Meany is CFSGAM’s head of global listed infrastructure, and told a media briefing this week that his flagship fund had seen strong inflows from institutions.
“Our fund has traditionally appealed to the retail market but in the last period, large buckets of money from the insto space have flowed in,” he said.
“An Australian super fund, a Dutch super fund and a Swiss private bank have become investors.
“As allocations to infrastructure have increased, executing has been quite difficult because there haven’t been that many unlisted infrastructure assets available, and the demand has meant that prices have become quite expensive.”

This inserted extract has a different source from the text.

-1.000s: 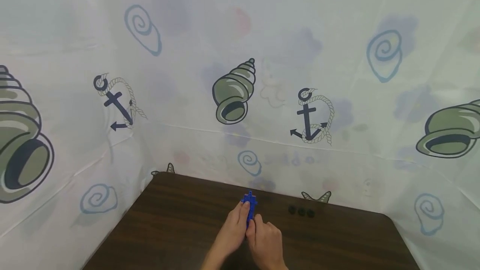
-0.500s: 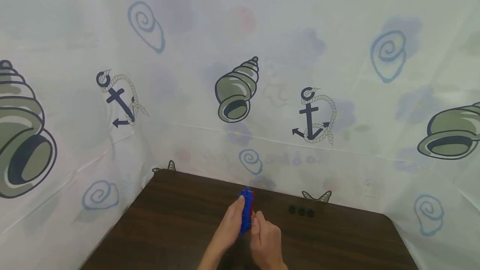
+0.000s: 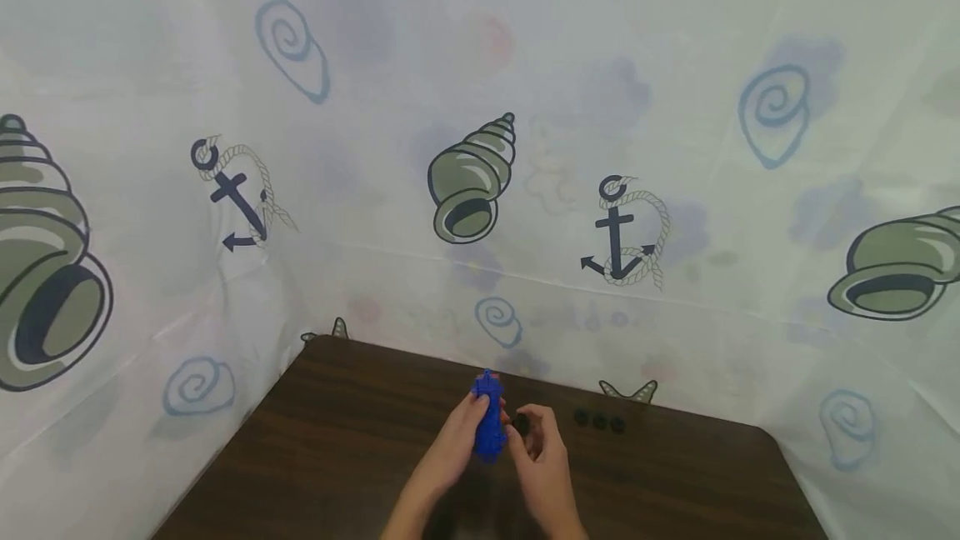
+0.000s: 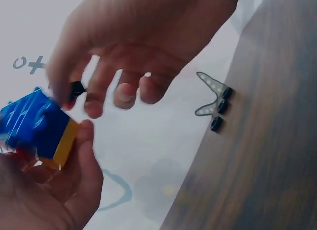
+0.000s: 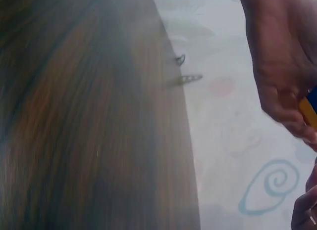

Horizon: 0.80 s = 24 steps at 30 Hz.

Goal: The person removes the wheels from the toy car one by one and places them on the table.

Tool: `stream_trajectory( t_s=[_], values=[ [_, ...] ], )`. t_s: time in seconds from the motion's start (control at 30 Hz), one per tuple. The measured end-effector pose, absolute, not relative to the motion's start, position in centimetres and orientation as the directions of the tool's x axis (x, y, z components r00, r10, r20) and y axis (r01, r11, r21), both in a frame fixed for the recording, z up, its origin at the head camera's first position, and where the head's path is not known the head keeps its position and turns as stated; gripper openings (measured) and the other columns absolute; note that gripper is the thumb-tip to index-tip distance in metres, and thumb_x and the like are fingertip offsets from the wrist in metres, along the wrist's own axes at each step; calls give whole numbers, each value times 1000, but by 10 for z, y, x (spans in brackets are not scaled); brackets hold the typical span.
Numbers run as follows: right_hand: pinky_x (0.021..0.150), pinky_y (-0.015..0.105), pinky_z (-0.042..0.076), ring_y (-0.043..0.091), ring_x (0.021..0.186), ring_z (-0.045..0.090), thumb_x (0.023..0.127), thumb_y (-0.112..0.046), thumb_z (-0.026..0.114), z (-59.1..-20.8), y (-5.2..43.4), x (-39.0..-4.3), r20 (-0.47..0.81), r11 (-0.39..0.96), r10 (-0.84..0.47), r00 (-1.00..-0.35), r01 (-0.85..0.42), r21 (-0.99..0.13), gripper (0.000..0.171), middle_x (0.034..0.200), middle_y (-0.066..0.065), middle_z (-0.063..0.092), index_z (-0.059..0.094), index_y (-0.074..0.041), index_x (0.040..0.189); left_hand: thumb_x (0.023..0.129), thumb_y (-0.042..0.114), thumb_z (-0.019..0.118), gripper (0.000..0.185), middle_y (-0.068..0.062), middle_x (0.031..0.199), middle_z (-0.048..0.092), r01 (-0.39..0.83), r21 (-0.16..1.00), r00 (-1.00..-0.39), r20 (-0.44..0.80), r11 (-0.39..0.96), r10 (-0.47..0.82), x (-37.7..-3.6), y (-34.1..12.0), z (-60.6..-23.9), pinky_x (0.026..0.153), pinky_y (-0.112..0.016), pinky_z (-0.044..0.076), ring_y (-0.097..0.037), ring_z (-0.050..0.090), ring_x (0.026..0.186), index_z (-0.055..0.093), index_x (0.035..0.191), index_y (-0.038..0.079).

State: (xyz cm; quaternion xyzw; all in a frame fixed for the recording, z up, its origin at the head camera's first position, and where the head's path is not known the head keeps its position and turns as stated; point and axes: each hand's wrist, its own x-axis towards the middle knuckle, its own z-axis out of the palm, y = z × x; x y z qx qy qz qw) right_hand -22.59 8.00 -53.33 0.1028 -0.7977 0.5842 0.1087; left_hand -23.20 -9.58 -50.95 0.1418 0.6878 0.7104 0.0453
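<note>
A blue toy block piece (image 3: 487,423) with yellow and red parts (image 4: 37,126) is gripped in my left hand (image 3: 471,425) just above the dark wooden table (image 3: 337,457). My right hand (image 3: 531,430) hovers close on its right and pinches a small black round piece (image 3: 522,422) between thumb and fingertips. In the left wrist view that black piece (image 4: 75,89) sits almost against the block's top edge, with the left hand (image 4: 54,180) below. The right wrist view is blurred and catches only the left hand (image 5: 277,67) and a yellow sliver of the block (image 5: 309,107).
Three small black round pieces (image 3: 598,421) lie in a row on the table near its far edge, right of my hands; they also show in the left wrist view (image 4: 220,109). A white curtain (image 3: 480,190) printed with shells and anchors encloses the table on the far and left sides.
My right hand has come off the blue block and shifted slightly right, now pinching a small black piece. The left hand has kept hold of the block, tilting it a little.
</note>
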Motion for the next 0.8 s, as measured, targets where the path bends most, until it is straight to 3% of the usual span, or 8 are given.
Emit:
stream_trajectory(
  t_s=[0.13, 0.23, 0.33, 0.47, 0.6, 0.7, 0.8],
  values=[
    [59, 25, 47, 9, 66, 52, 106, -26, 71, -531, 94, -235, 240, 336, -18, -971, -232, -913, 30, 85, 0, 59, 63, -25, 135, 118, 45, 38, 61, -24, 139, 66, 155, 987, -952, 140, 34, 271, -233, -99, -513, 105, -51, 58, -35, 69, 125, 43, 155, -3],
    [62, 27, 49, 11, 68, 57, 107, -25, 71, -530, 110, -243, 226, 382, 12, -974, -204, -901, 32, 90, 5, 65, 64, -26, 138, 118, 44, 40, 60, -24, 138, 68, 154, 986, -948, 132, 55, 288, -234, -100, -513, 102, -52, 60, -37, 70, 123, 49, 151, -4],
    [65, 27, 51, 12, 75, 68, 107, -22, 70, -529, 133, -249, 243, 416, 30, -970, -209, -885, 35, 117, 14, 71, 63, -26, 141, 118, 45, 38, 59, -19, 124, 74, 135, 990, -946, 114, 49, 302, -235, -98, -512, 93, -43, 63, -29, 75, 109, 58, 142, -6],
    [70, 27, 53, 18, 89, 78, 108, -18, 69, -527, 168, -258, 256, 450, 31, -966, -216, -866, 37, 148, 18, 63, 60, -23, 143, 119, 47, 33, 63, -9, 103, 73, 107, 994, -944, 90, 34, 318, -235, -96, -512, 81, -34, 60, -20, 71, 92, 55, 138, -8],
    [76, 30, 56, 21, 90, 80, 108, -28, 69, -524, 200, -268, 211, 510, 24, -977, -169, -843, 41, 147, 18, 67, 56, -20, 146, 118, 52, 29, 67, -6, 92, 68, 89, 994, -948, 66, 62, 311, -235, -97, -511, 65, -32, 55, -17, 65, 76, 49, 143, -6],
    [83, 39, 61, 23, 92, 81, 107, -39, 70, -524, 223, -276, 169, 545, 11, -986, -135, -827, 49, 143, 21, 68, 54, -16, 147, 117, 56, 28, 68, -4, 84, 63, 73, 996, -949, 51, 59, 312, -235, -98, -508, 57, -28, 48, -16, 55, 65, 47, 142, -5],
    [88, 48, 61, 28, 94, 81, 105, -46, 70, -527, 246, -286, 134, 592, 6, -991, -104, -800, 57, 138, 24, 70, 55, -10, 146, 118, 52, 27, 67, -7, 92, 63, 61, 998, -942, 49, 27, 332, -232, -101, -506, 58, -27, 45, -17, 54, 68, 40, 150, -6]
  ],
)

Bottom-up active-stock pickers
CSGAM’s Global Listed Infrastructure is celebrating five years this month, with the $1.3 billion fun outperforming its benchmark – the S&P Global Infrastructure Index – by 20 per cent over the five years to June 30. Funds under management have doubled over the past 18 months.
Andrew Greenup, the fund’s senior portfolio manager, explained that the investment approach “was all about mispricing.”
“We are bottom-up active-stock pickers,” said Greenup.
The fund has invested in assets which it believes will deliver growth outside of the world economic story, and Meany mentioned two stocks in particular: Dutch-listed gas and oil storage company, Vopak, and mobile phone-tower provider, American Tower, both of which are active in Australia.
Vopak, said Meany, had storage assets in Australia and was benefiting from structural change away from onshore refining in Australia and around the world, a move which was driving strong demand for storage.
On American Tower, he said the company was a beneficiary of increased telecommunications coverage, which still had strong momentum despite the flat global economic conditions.
He also gave the example of the US railway sector, which was sold off after 2008 and had become, in the fund’s view, undervalued.
“We believe that the market overreacted in the global financial crisis, so we bought into stocks like CSX and Union Pacific, and we made 130 per cent on some of our investments there,” said Meany.
The CFSGAM briefing was themed around the “five myths” of investing in global listed infrastructure, which the fund manager said were:
- Listed infrastructure is highly correlated to equities.
- Infrastructure assets are low growth.
- You can already gain exposure to infrastructure through traditional equities.
- Infrastructure is too highly geared and therefore less defensive.
- Infrastructure is dependent on government funding.
“With property, you can by direct property or you can buy REITs,” said Meany. “So you can use the same argument and ask why not buy listed infrastructure?”